After covering news and features from America to Asia to Africa for almost twenty years as a Sygma photojournalist, Allan Tannenbaum suddenly found himself without an agency when Sygma was bought and absorbed into a large corporation. Ironically, Tannenbaum got the biggest and most dangerous story of his carreer just six blocks from his home – the terrorist attacks on the World Trade Center on September 11, 2001. Tannenbaum photographed the explosion of the second plane and Ground Zero between tower collapses. He was covered in dust and debris when the first tower collapsed, but stayed at the site to keep working. His photographs of this terrible event have been published all over the world and have been in photography exhibitions as well. For more than two years, he has been working on a photo story titled 9/11: Still Killing – The Hidden Victims. This story consists of portraits of many of the first responders, recovery workers, downtown residents, and workers who have been getting sick and dying as a result of toxic exposures on 9/11 and afterwards. In addition to the photographs, Tannenbaum also conducts in-depth interviews. He now works with Polaris Images and the Tribeca Trib, photographing mainly in New York City.

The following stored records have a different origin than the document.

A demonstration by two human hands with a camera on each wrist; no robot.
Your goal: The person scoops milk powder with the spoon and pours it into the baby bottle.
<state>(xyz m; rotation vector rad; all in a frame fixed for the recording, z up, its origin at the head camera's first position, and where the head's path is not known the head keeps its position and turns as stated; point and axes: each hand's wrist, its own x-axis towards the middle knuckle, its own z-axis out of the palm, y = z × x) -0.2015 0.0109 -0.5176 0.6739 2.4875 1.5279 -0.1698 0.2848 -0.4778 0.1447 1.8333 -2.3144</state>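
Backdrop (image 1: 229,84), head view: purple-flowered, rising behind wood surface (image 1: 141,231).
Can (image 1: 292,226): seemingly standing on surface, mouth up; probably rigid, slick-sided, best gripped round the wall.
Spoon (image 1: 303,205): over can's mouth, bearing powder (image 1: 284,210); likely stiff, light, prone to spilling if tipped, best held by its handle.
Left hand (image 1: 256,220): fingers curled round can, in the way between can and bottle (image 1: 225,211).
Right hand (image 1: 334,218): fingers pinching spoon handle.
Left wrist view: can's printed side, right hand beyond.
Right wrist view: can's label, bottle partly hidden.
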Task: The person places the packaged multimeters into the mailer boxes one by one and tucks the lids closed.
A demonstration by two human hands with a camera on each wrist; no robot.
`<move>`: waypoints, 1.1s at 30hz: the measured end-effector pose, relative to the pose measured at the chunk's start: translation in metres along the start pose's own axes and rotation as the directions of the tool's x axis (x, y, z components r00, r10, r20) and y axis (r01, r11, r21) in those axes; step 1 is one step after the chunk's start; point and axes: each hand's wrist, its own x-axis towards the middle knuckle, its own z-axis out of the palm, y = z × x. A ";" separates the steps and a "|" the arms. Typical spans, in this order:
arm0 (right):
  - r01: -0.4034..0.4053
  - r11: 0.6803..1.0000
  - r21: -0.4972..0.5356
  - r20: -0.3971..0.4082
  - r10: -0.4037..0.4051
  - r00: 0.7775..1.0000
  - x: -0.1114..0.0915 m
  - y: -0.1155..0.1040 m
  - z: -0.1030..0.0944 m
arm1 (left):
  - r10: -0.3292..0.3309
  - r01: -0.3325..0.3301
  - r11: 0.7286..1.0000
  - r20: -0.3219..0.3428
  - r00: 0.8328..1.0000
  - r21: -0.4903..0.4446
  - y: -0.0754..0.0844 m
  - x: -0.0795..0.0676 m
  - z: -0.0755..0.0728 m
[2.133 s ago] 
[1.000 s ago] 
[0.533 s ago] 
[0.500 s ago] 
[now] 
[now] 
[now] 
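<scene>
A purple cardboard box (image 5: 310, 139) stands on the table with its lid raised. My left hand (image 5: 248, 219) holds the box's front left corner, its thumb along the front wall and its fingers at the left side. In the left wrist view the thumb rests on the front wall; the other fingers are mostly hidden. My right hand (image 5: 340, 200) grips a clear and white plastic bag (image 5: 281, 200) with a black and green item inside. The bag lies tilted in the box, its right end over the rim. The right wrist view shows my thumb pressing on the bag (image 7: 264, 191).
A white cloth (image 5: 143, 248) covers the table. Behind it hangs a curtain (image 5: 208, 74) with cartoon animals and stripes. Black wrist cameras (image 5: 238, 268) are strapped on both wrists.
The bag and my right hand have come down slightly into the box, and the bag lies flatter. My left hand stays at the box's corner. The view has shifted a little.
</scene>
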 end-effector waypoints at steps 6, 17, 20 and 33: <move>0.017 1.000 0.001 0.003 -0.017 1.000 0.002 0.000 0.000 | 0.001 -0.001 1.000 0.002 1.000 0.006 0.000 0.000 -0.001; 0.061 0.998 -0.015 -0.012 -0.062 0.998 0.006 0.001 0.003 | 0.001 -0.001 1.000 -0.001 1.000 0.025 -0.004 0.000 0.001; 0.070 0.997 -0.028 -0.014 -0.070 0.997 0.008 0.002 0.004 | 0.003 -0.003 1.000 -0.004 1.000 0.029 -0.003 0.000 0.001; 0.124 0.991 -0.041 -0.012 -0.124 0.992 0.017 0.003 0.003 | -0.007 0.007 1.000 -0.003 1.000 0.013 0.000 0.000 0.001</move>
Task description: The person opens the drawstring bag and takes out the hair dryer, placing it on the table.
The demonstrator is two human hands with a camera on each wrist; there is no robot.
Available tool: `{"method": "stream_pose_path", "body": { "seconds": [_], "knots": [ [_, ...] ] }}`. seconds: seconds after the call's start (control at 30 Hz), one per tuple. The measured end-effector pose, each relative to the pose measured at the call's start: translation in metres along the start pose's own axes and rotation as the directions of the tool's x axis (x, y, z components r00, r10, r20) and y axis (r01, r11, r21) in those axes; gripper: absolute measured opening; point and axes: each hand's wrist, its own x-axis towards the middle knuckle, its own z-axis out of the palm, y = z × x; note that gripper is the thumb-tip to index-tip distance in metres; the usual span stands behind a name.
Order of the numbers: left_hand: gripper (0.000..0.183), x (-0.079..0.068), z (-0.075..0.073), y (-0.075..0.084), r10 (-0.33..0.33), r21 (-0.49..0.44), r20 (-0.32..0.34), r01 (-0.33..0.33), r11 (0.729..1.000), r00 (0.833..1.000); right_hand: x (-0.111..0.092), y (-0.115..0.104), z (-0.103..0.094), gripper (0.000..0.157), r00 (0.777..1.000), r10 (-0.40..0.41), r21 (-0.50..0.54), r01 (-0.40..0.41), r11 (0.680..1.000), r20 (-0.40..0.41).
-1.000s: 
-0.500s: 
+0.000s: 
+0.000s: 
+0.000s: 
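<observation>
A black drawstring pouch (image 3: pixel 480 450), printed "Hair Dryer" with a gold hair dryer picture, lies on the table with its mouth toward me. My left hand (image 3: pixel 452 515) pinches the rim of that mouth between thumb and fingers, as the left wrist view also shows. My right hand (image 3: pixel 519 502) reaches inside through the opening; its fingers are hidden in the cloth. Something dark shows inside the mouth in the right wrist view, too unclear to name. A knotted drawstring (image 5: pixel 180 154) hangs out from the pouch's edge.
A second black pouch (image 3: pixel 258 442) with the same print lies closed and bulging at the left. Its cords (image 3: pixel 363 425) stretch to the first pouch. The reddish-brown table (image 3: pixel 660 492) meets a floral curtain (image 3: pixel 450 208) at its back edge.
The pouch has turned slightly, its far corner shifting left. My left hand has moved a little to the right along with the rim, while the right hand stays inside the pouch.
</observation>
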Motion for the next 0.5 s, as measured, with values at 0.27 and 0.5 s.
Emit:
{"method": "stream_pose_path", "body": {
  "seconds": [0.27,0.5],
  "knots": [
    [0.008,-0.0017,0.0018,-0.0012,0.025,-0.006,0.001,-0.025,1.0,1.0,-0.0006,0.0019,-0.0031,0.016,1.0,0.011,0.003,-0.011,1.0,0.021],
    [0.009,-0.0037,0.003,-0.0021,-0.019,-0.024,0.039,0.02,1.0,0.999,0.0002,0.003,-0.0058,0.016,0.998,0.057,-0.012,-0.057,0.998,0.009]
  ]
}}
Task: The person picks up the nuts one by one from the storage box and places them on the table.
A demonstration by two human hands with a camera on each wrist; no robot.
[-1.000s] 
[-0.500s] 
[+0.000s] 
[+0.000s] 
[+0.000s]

Besides bringing the world to people through his photographs, Tannenbaum donates fine art photographs to various charities to raise money at benefit auctions. Organizations such as ACE, the Association of Community Employment Programs for the Homeless, Equality Now, and Friends in Deed have all been helped by Tannenbaum’s print donations. He has also donated photographs to the NIST report on the World Trade Center, The National September 11 Memorial and Museum, and to organizations publicizing the plight of those affected by Ground Zero toxic exposures. Tannenbaum also serves as a full board member of Community Board 1 in Manhattan, working on the Tribeca and World Trade Center Redevelopment committees without remuneration.
Tannenbaum lives with his wife Debora in Manhattan.